**Information provided:**
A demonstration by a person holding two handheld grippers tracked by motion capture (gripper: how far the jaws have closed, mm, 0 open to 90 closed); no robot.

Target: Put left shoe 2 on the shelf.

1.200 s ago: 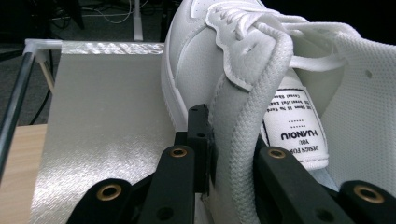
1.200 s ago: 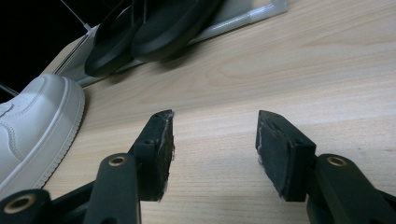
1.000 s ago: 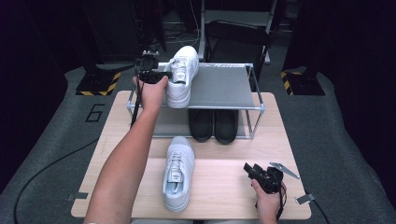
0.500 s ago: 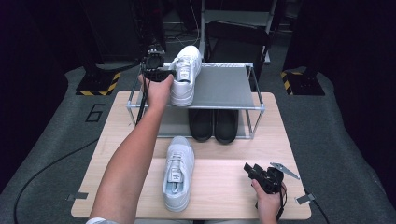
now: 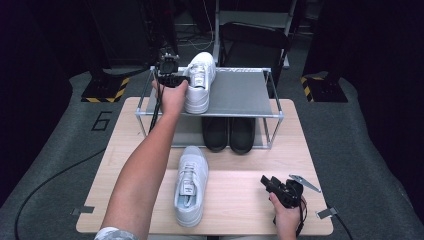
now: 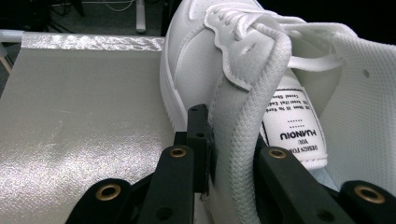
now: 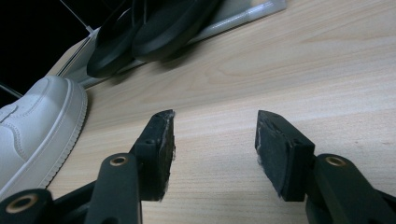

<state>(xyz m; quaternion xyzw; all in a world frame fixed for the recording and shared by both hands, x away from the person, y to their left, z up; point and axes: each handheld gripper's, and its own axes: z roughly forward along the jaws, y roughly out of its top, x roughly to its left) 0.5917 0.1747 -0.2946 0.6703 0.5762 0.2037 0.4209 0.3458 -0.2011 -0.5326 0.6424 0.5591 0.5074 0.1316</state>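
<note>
Sneaker (image 5: 199,82) in white sits on the top shelf of a metal rack (image 5: 240,95), at its left end, toe pointing away from us. We see the left gripper (image 5: 172,80) at the shoe's near left side, and its own camera shows the jaws clenched on the padded collar (image 6: 243,140), one jaw outside the shoe and one inside by the tongue label (image 6: 294,130). The silver shelf surface (image 6: 79,102) stretches off to the left of that shoe. A second white sneaker (image 5: 191,184) lies on the table (image 5: 240,200) in front of the rack, toe also away from us. A pair of black shoes (image 5: 229,134) stands on the rack's lower level. We find the right gripper (image 5: 272,184) low over the table near its front right corner, jaws released with bare wood between them, well apart from both sneakers.
</note>
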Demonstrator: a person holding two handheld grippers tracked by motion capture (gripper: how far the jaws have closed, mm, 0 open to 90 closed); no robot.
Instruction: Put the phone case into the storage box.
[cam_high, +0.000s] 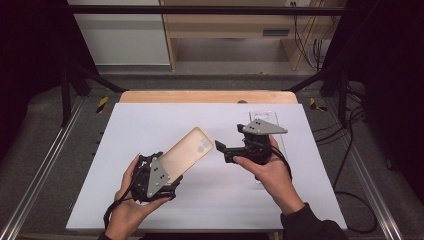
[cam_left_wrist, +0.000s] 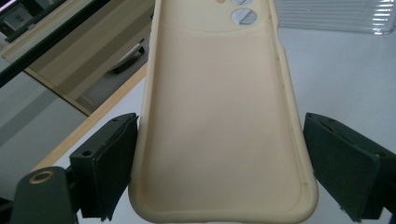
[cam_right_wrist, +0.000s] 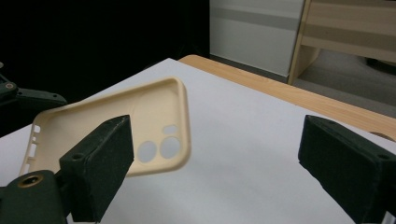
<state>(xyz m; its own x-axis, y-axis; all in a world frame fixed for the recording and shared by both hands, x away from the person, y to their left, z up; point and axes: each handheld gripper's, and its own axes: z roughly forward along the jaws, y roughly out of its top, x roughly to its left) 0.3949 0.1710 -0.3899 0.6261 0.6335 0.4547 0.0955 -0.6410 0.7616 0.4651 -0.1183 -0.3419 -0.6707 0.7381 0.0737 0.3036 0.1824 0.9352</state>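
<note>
Left tongs (cam_high: 167, 172) gripped cream soft-plastic phone case (cam_high: 186, 151) by its short end above white bench (cam_high: 300, 200); long axis ran toward open, empty right tongs (cam_high: 224, 150), just beside case's far end.

No text, label, brand, number or sign can be read anywhere in these pictures. The phone case (cam_left_wrist: 219, 116) bears no print on the side that shows, and the desk (cam_high: 150, 125) carries no writing.
</note>
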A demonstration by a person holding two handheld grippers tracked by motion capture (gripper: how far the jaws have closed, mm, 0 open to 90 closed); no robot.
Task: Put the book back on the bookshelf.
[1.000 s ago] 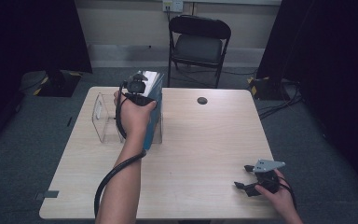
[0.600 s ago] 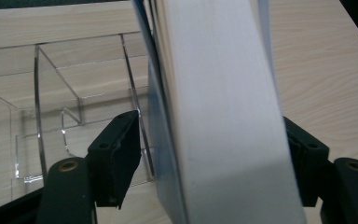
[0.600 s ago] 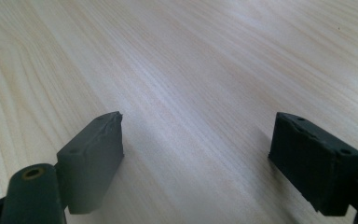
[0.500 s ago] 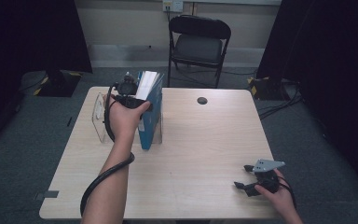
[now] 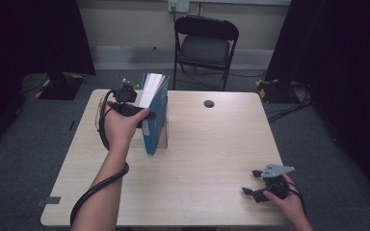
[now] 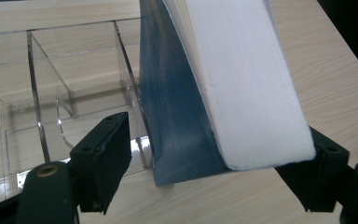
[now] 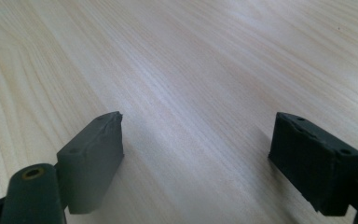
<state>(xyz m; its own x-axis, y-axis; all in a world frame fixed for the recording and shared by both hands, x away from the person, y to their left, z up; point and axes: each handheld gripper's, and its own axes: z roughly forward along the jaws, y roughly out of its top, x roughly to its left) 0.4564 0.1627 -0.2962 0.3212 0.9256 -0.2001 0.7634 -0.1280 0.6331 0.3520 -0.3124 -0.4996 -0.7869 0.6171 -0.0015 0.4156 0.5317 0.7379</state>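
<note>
Back the left gripper [image 6: 214, 172] straight away from the thick blue-covered book [image 5: 155, 113], without nudging it; it stands upright in the clear acrylic divider rack [image 6: 56, 107]. Its jaws have just been opening and stand apart, the book's lower corner between them, left pad clear. Well short of the book, the right gripper [image 5: 255, 184] rests open, empty, on the pale wooden table [image 5: 212, 144].

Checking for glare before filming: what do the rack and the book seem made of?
Rack: looks like clear glossy acrylic, with see-through walls and bright edges. Book: likely paper, with a matte white page block and a smooth blue cover.
</note>
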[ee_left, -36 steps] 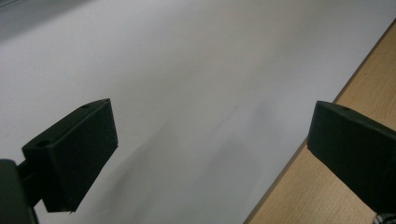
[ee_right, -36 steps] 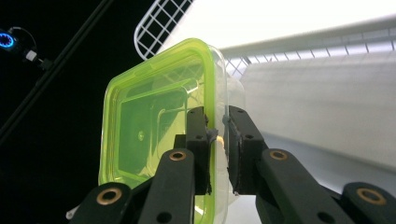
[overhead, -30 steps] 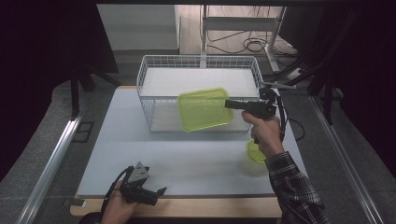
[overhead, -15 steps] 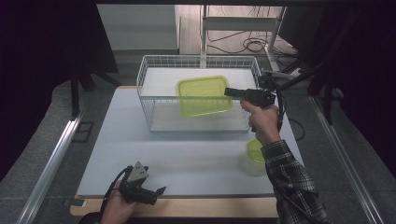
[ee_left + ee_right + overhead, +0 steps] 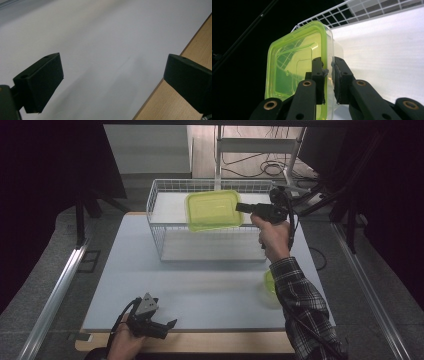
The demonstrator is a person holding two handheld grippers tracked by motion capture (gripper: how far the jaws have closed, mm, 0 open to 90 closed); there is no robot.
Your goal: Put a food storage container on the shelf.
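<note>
Where gripped: translucent green container [image 5: 297,72]

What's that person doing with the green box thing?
A person's right gripper is clamped on the rim of a see-through plastic container with a yellow-green lid, holding it above the white wire basket. The left gripper rests open by the table's near edge. Another yellow-green container sits beside the right sleeve.
</note>
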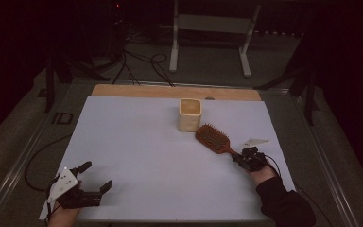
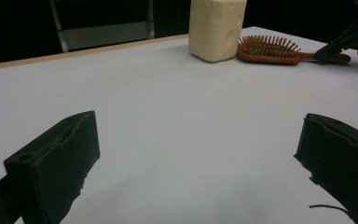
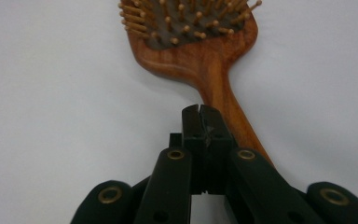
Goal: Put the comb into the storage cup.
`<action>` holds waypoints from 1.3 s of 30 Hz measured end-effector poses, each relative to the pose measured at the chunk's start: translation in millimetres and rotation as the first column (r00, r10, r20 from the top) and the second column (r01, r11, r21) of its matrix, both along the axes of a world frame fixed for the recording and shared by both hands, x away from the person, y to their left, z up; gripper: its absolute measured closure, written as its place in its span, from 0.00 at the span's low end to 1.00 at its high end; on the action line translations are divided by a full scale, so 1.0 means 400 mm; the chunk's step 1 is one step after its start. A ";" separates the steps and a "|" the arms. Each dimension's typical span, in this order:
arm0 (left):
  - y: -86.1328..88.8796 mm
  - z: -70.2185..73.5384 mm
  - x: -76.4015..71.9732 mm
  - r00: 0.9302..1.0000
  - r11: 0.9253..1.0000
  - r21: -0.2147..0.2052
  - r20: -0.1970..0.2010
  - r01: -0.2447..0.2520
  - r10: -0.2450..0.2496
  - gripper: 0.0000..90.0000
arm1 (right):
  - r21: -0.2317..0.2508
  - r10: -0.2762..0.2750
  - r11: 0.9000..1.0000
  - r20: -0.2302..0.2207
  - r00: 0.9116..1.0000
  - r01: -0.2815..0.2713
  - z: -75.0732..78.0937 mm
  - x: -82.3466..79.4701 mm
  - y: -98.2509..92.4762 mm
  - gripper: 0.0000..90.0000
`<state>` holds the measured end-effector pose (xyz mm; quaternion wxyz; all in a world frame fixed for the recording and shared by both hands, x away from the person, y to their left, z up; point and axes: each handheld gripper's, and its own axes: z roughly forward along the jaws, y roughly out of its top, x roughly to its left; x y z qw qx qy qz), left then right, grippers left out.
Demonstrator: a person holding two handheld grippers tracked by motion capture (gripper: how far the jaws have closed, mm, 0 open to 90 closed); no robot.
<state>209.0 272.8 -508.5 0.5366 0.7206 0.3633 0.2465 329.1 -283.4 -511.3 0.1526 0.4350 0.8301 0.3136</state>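
Your right gripper (image 3: 200, 112) has its jaws pressed together with nothing between them, the tips resting over the handle of the wooden hairbrush (image 1: 213, 138), which lies bristles-up on the white sheet of the bench (image 1: 142, 156) at its right side. The brush head sits just beside the cream square cup (image 1: 189, 114) standing upright toward the far edge. Your left gripper (image 1: 94, 176) rests at the near left corner, jaws spread wide, well apart from both.

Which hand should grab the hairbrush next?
The right. Its right gripper, jaws shut together, sits right over the hairbrush handle. The left gripper waits open at the near left of the table.
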 end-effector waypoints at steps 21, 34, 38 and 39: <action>-0.001 0.001 0.001 1.000 1.000 -0.001 0.001 0.004 -0.004 0.00 | -0.074 0.153 0.986 0.006 0.988 -0.152 0.097 0.007 -0.033 0.88; 0.000 0.000 -0.001 1.000 1.000 0.000 -0.001 0.003 -0.003 0.00 | -0.088 0.203 0.975 -0.035 0.979 -0.205 0.108 0.048 -0.041 0.35; 0.001 -0.001 0.000 1.000 1.000 -0.002 -0.002 0.002 -0.002 0.00 | -0.081 0.220 0.971 -0.066 0.973 -0.225 0.105 0.058 -0.038 0.24; 0.001 -0.001 -0.001 1.000 1.000 0.002 -0.002 0.001 -0.001 0.00 | -0.069 0.222 0.971 -0.082 0.972 -0.227 0.104 0.062 -0.037 0.21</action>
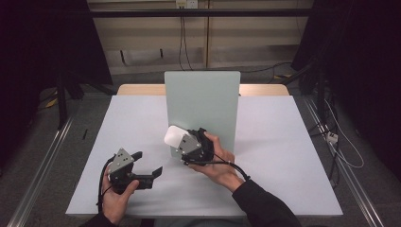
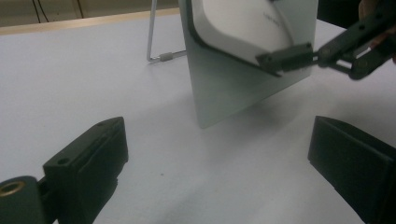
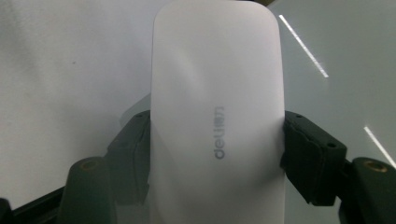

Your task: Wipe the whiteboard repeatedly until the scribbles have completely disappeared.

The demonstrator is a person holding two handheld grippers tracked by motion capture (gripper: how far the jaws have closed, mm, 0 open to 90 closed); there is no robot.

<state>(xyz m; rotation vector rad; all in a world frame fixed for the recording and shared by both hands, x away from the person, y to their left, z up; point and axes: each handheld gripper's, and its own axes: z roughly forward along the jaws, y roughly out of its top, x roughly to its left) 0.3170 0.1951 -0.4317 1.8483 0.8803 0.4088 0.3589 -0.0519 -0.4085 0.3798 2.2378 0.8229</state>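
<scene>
Right gripper (image 1: pixel 182 142) clamped on one white eraser (image 3: pixel 217 116), held against one upright pale-green board (image 1: pixel 208 99) at mid-table. Left gripper (image 1: pixel 150 163) spread apart, bare, low over white table (image 1: pixel 283 156), just beside board. Beyond: wooden edge, grey floor, dark curtains, hanging cables.

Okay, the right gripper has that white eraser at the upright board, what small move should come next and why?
Probably slide the white rounded plastic eraser sideways across the pale green upright board. The right gripper is shut on its sides, holding it at the board's lower left part, while the left gripper waits open above the white table.
</scene>
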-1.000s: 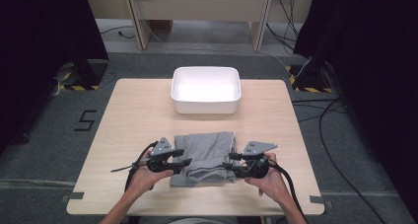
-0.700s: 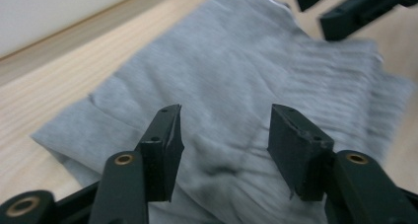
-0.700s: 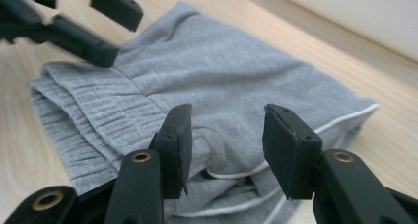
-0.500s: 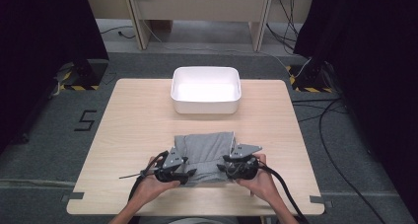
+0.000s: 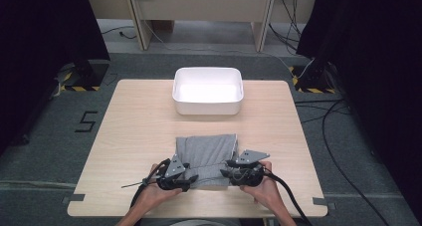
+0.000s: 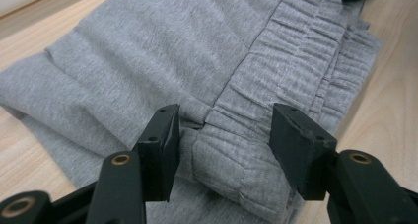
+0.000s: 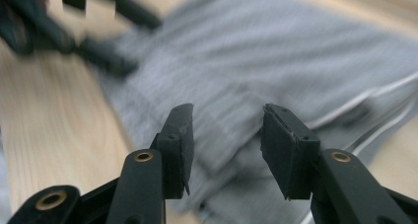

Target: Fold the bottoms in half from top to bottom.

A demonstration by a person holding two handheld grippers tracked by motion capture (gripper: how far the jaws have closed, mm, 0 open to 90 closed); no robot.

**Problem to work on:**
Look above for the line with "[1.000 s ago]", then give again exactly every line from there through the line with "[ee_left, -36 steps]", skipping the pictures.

**Answer section:**
[1.000 s ago] 
[0.600 s ago] 
[0.600 s ago] 
[0.500 s ago] 
[now] 
[now] 
[now] 
<state>(xyz m; its own x-axis, y-axis; all in a world frame fixed for the recording and shared by both hands, x away from the person, y to their left, z up; point and axes: each handheld gripper's, and its own axes: z roughly forward along the jaws, y roughly out of its top, x roughly to its left) 0.4564 0.1627 -0.2962 0.3212 0.9256 -0.2001 0.7634 -0.1280 0.6331 0.3520 -0.3124 -0.4996 -0.7869 0.6171 -0.0015 0.4156 0.5317 0.7379</state>
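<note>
Back the left gripper [image 6: 214, 172] straight away from the thick blue-covered book [image 5: 155, 113], without nudging it; it stands upright in the clear acrylic divider rack [image 6: 56, 107]. Its jaws have just been opening and stand apart, the book's lower corner between them, left pad clear. Well short of the book, the right gripper [image 5: 255, 184] rests open, empty, on the pale wooden table [image 5: 212, 144].

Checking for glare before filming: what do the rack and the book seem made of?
Rack: looks like clear glossy acrylic, with see-through walls and bright edges. Book: likely paper, with a matte white page block and a smooth blue cover.
</note>
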[ee_left, -36 steps] 

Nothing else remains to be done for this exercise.